Last year, 550 new child and adolescent patients were seen at the Institute of Mental Health's (IMH) Child Guidance Clinic, up from an average of 350 new cases treated in the early 2000s. In total, its doctors saw 1,802 young patients for ADHD last year.
The impact that the condition - characterised by hyperactivity, impulsiveness and inattention - has on academic and social performance is increasingly being recognised, said a spokesman for MOH.

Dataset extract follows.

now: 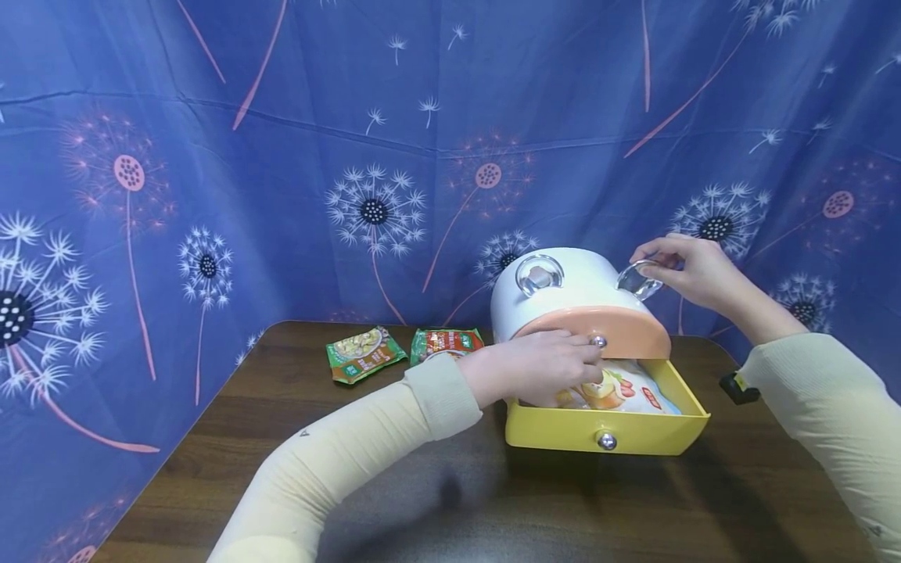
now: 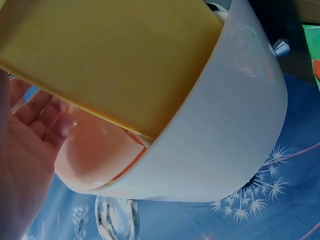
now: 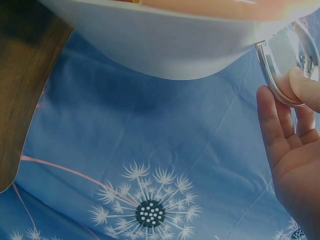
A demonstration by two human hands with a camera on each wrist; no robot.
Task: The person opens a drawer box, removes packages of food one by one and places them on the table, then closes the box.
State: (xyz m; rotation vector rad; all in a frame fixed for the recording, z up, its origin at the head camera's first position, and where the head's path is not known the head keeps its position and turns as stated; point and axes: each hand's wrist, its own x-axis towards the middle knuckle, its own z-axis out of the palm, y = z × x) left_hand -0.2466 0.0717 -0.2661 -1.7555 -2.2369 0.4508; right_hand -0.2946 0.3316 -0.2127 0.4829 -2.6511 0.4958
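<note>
A white storage box (image 1: 584, 280) with two round silver ears stands at the right of the table, tilted. Its orange upper drawer (image 1: 637, 332) is closed; the yellow lower drawer (image 1: 563, 432) is pulled out. In that drawer lies a white snack bag (image 1: 633, 392) printed with fruit. My left hand (image 1: 545, 367) reaches over the drawer's left side, with loosely bent fingers at the bag under the orange front. In the left wrist view, the yellow drawer (image 2: 110, 55) hides part of those fingers. My right hand (image 1: 693, 270) pinches the right ear (image 3: 287, 65) between thumb and fingers.
Two green and red food packets lie left of the box, one farther left (image 1: 362, 356) and one close beside it (image 1: 446, 341). A small black and yellow object (image 1: 739, 387) sits near the right edge. A blue dandelion-print curtain (image 1: 303, 195) hangs behind the wooden table (image 1: 394, 469).
</note>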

For instance, the Singapore Burden of Disease Study in 2010 found that ADHD was the fourth highest contributor of disease burden, or the number of years lost to disease, in children aged 14 and below.
That is why the Academy of Medicine and MOH came up with a set of guidelines late last year to ensure that the condition is being diagnosed and treated accurately. It informs doctors on the assessments required before diagnosing ADHD, and about various medication and non-drug options.
Associate Professor Daniel Fung, chairman of IMH's medical board, said the guidelines enable doctors to discuss with teachers how to help students with ADHD in the classroom; and with parents on which treatment is best.
Prof Fung attributed the rise in ADHD cases to greater awareness among parents and teachers of the condition. ADHD results from an imbalance in brain chemistry, though its exact causes are unclear. Generally, such children suffer academically, as they cannot concentrate well, and have lower self-esteem. Others have poor relationships with peers. Prof Fung said only about a third of children recover completely. Another third learn to cope with ADHD while the rest get worse if the condition is not identified.
Doctors estimate that 3 to 5 per cent of children here have ADHD. This means that at least 1,500 children in every cohort have the condition, with two-thirds remaining undiagnosed.
IMH, together with other partners, initiated a community-based mental health-care service in 2007 to work with schools, voluntary welfare organisations and general practitioners to identify and help affected children early. Last year, the service was rolled out to cover all special education schools as well.
A clinical trial to train children with ADHD to be attentive will also be completed next year. It uses technology to measure a child's attention span by analysing brain waves.
Ms Pauline Tan, a mother of an eight-year-old who has ADHD, said it has been a tiring journey caring for her son Justin. Even as a baby, he was extraordinarily active and would refuse to sleep at night. When he entered school, he would walk around in class barefoot, singing, and was often bullied by classmates.
He was eventually referred for professional help in Primary 1 after he punched a classmate in the face after being provoked. Currently on medication, his behaviour has improved slightly.
"I hope there will be more awareness of the condition so that his teachers and friends won't simply label him as 'naughty'," said his 37-year-old mother, who works as a manager.